Acute dosing studies in dogs have not demonstrated any hepatic toxicity. Use over 2 months in piglets demonstrated no adverse effects on trabecular bone or growth plates.

Meloxicam is relatively safe in other species (eg, horses, cattle, swine, rabbits, small ruminants, camelids) when used at recommended doses.

Drug Interactions:

In humans, meloxicam is a CYP2C9 substrate. The following drug interactions have either been reported or are theoretical in humans or animals receiving meloxicam and may be of significance in veterinary patients. Unless otherwise noted, use together is not necessarily contraindicated, but weigh the potential risks and perform additional monitoring when appropriate.

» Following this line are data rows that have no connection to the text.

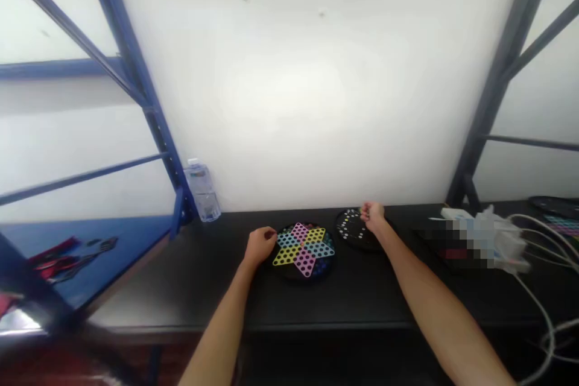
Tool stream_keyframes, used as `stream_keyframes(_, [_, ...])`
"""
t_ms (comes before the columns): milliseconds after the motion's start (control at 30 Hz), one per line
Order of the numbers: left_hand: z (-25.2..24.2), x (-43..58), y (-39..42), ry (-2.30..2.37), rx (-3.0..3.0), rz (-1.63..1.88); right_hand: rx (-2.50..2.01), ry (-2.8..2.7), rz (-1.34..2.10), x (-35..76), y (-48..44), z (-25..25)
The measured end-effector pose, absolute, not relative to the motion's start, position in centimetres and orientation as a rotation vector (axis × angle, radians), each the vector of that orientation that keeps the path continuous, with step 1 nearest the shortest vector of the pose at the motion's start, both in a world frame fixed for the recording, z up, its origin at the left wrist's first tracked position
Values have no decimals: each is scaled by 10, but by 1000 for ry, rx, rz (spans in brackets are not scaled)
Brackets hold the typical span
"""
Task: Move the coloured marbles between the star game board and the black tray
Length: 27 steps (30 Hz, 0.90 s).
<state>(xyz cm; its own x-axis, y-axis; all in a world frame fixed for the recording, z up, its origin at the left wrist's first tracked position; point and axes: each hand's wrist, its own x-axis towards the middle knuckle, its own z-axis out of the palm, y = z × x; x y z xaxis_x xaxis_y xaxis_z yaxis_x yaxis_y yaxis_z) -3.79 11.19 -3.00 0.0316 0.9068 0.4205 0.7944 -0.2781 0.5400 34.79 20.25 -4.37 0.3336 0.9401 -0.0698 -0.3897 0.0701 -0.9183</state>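
Observation:
A round Chinese checkers board (pixel 306 262) lies on the black shelf, its star in pink, yellow and light blue points with dark holes. Small dark marbles appear to lie around its rim. At the board's left edge is my left hand (pixel 261 245), fingers curled together; what they hold, if anything, is hidden. To the right sits a black round tray (pixel 355 241) with several small white pieces or dots and a yellowish one. Over its far right part my right hand (pixel 373 216) is closed in a pinch, its contents too small to name.
A clear plastic bottle (pixel 202 191) stands by the blue left post. White cables and a plastic-wrapped bundle (pixel 500 238) lie at right, partly pixelated. Another dark round board (pixel 558 208) is at far right. Red and black items (pixel 58 262) lie on the blue surface at left.

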Motion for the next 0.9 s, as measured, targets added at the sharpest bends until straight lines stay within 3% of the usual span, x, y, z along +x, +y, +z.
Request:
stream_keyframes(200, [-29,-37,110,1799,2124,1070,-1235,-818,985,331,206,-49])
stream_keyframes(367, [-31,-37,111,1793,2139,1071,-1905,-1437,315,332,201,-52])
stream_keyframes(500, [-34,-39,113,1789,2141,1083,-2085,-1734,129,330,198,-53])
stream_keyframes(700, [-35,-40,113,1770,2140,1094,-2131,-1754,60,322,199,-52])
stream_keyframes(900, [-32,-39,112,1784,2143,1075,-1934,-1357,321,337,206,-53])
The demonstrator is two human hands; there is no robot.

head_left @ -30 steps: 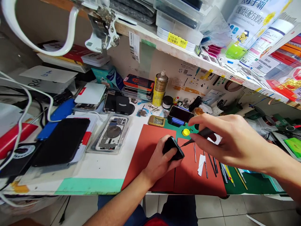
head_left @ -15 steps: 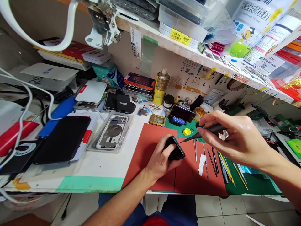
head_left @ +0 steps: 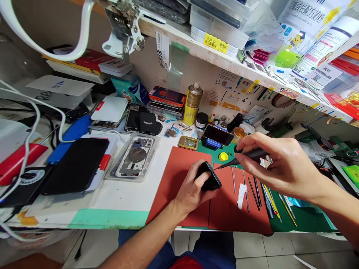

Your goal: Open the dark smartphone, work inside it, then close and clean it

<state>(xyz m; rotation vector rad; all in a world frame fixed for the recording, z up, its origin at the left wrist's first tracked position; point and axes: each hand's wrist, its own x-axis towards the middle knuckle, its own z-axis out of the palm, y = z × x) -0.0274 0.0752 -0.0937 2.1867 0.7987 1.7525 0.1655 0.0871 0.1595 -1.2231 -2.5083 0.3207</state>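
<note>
Gripping a black phone (head_left: 209, 177) at the 3 o'clock side of the red mat (head_left: 174, 179), the left hand (head_left: 190, 186) stays apart from the right hand (head_left: 276, 164), whose small screwdriver (head_left: 254, 153) has moved up to the phone's top edge.

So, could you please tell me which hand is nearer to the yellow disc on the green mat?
Right. The right hand, holding a screwdriver, is just right of the disc; the left hand, around a black phone, is further off, below and left.
</note>
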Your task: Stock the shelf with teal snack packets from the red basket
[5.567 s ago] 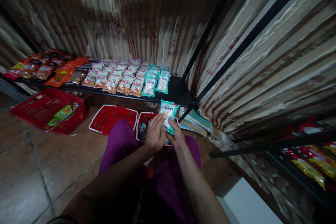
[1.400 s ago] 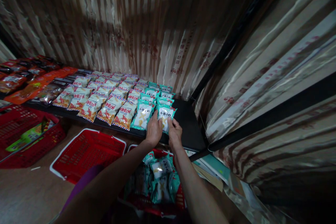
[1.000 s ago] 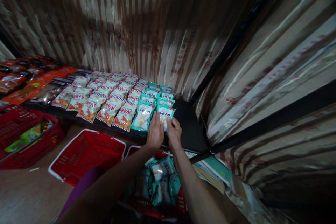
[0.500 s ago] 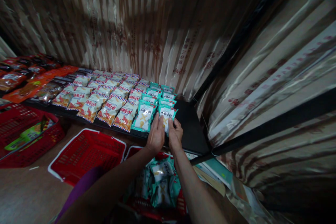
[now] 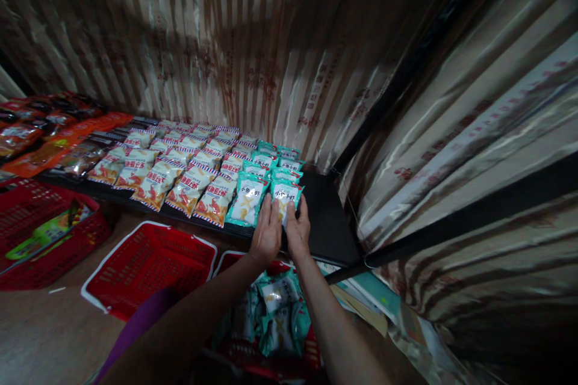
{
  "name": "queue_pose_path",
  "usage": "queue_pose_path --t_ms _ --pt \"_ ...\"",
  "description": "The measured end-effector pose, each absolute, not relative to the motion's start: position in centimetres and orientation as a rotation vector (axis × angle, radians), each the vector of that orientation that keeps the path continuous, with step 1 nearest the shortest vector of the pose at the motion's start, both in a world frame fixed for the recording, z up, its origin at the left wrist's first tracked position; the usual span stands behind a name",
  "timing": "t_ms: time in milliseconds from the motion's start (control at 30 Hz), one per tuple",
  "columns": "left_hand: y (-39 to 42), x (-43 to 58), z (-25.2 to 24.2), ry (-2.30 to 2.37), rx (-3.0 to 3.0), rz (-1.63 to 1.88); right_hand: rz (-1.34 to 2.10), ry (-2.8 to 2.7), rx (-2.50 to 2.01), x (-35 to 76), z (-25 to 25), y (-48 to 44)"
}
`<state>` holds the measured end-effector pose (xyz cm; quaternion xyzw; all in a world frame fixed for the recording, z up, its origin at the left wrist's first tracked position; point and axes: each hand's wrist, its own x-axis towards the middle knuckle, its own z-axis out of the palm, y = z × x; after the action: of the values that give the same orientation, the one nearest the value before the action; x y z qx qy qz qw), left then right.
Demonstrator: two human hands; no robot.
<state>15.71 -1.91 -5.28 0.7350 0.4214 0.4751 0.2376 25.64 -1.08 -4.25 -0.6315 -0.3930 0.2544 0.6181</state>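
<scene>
A teal-and-white snack bag (image 5: pixel 286 192) lies at the front of the right-hand column on the black shelf (image 5: pixel 333 216). My left hand (image 5: pixel 267 233) touches its left edge, fingers stretched out and close together. Along the bag's lower right side is my right hand (image 5: pixel 298 230), its thumb over the front and its fingers extended upward, apart from the thumb. Both hands partly cover the bag's lower half. Another teal snack bag (image 5: pixel 246 200) lies just left of my left hand, and more teal bags (image 5: pixel 289 164) sit behind in rows.
White-and-orange snack bags (image 5: pixel 186 189) fill the shelf's middle, with orange packets (image 5: pixel 49 150) farther left. Below stand a red basket (image 5: pixel 151 264), one holding teal bags (image 5: pixel 279 328), and another with green packets (image 5: pixel 47 237). A black post (image 5: pixel 379 114) and striped curtain (image 5: pixel 271 42) border the shelf.
My right fingers have straightened along the bag's side, and both hands have shifted very slightly left. The bag's top has tipped a little; the surrounding bags look unchanged.
</scene>
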Motion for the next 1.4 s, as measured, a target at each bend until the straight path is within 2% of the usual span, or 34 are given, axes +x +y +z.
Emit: queue_pose_path --t_ms 767,1133,1400 --pt "-1.4 16.3 -7.8 1.164 2.140 1.380 0.462 -1.116 -1.771 24.9 -3.1 -1.6" --pt "-1.8 15.6 -7.0 1.131 2.261 1.410 0.489 -1.086 -1.810 24.6 -2.2 -2.2" --pt "-5.3 13.7 -5.2 1.021 2.361 1.506 0.180 -0.990 -1.594 23.8 -2.4 -4.7"
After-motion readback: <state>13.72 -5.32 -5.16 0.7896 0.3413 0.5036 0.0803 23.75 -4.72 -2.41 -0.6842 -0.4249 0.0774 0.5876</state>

• ACE INHIBITORS (eg, benazepril, enalapril): NSAIDs can reduce effects on blood pressure.
• AMIODARONE: May increase meloxicam levels
• AMLODIPINE: Some NSAIDs can reduce effects on blood pressure.
• ANESTHETICS, INHALANT: May increase risk for renal hypotension and NSAID renal toxicity
• ANGIOTENSIN-II RECEPTOR BLOCKERS (ARB; eg, telmisartan): Some NSAIDs can reduce effects on blood pressure.
• ANTICOAGULANTS (eg, heparin, rivaroxaban, warfarin): Increased chance for bleeding
• BISPHOSPHONATES (eg, alendronate): May increase risk for GI ulceration
• CLOPIDOGREL: Increased chance for bleeding
• CORTICOSTEROIDS (eg, prednisone): May increase risk for GI toxicity (eg, ulceration, bleeding, vomiting, diarrhea); avoid use with NSAIDs
• CYCLOSPORINE: Concurrent use may result in increased risk for cyclosporine nephrotoxicity.
• DIGOXIN: NSAIDs may increase serum levels.
• DIURETICS (eg, furosemide, hydrochlorothiazide): Concurrent use may result in reduced diuretic efficacy and possible nephrotoxicity.
• FLUCONAZOLE: Administration has increased plasma levels of celecoxib in humans and could also affect meloxicam levels in dogs.
• FLUOROQUINOLONES (eg, enrofloxacin, marbofloxacin): Meloxicam may increase fluoroquinolone levels, increasing risk for CNS toxicity.
• LEFLUNOMIDE: May increase meloxicam exposure; risk for leflunomide hepatotoxicity may be increased
• METHOTREXATE: Concomitant NSAID use with methotrexate may increase risk for myelosuppression, nephropathy, hepatotoxicity, and GI toxicity; use together with extreme caution.
• NEPHROTOXIC DRUGS (eg, aminoglycosides, amphotericin B, furosemide): May enhance risk for nephrotoxicity
• NSAIDs, OTHER: May increase risk for GI toxicity (eg, ulceration, bleeding, vomiting, diarrhea)
• PENTOXIFYLLINE: May increase risk for bleeding
• SALICYLATES (eg, aspirin, bismuth subsalicylate): Concurrent use may increase risk for GI toxicity and bleeding.
• SELECTIVE SEROTONIN REUPTAKE INHIBITORS (SSRIs; eg, fluoxetine): Concurrent use may result in an increased risk for bleeding.
• SULFONAMIDES (eg, sulfamethoxazole): May inhibit meloxicam metabolism, increasing meloxicam exposure and risk for toxicity
• TRICYCLIC ANTIDEPRESSANTS: Concurrent use may result in increased risk for bleeding.

Storage/Stability:

Unless otherwise labeled, store the injection and oral liquid at controlled room temperature (68°F-77°F [20°C-25°C]), with excursions permitted between 59°F and 86°F (15°C and 30°C) for the oral suspension. The oral suspension labeled for use in the United Kingdom has a 6-month shelf life after the immediate package is first opened.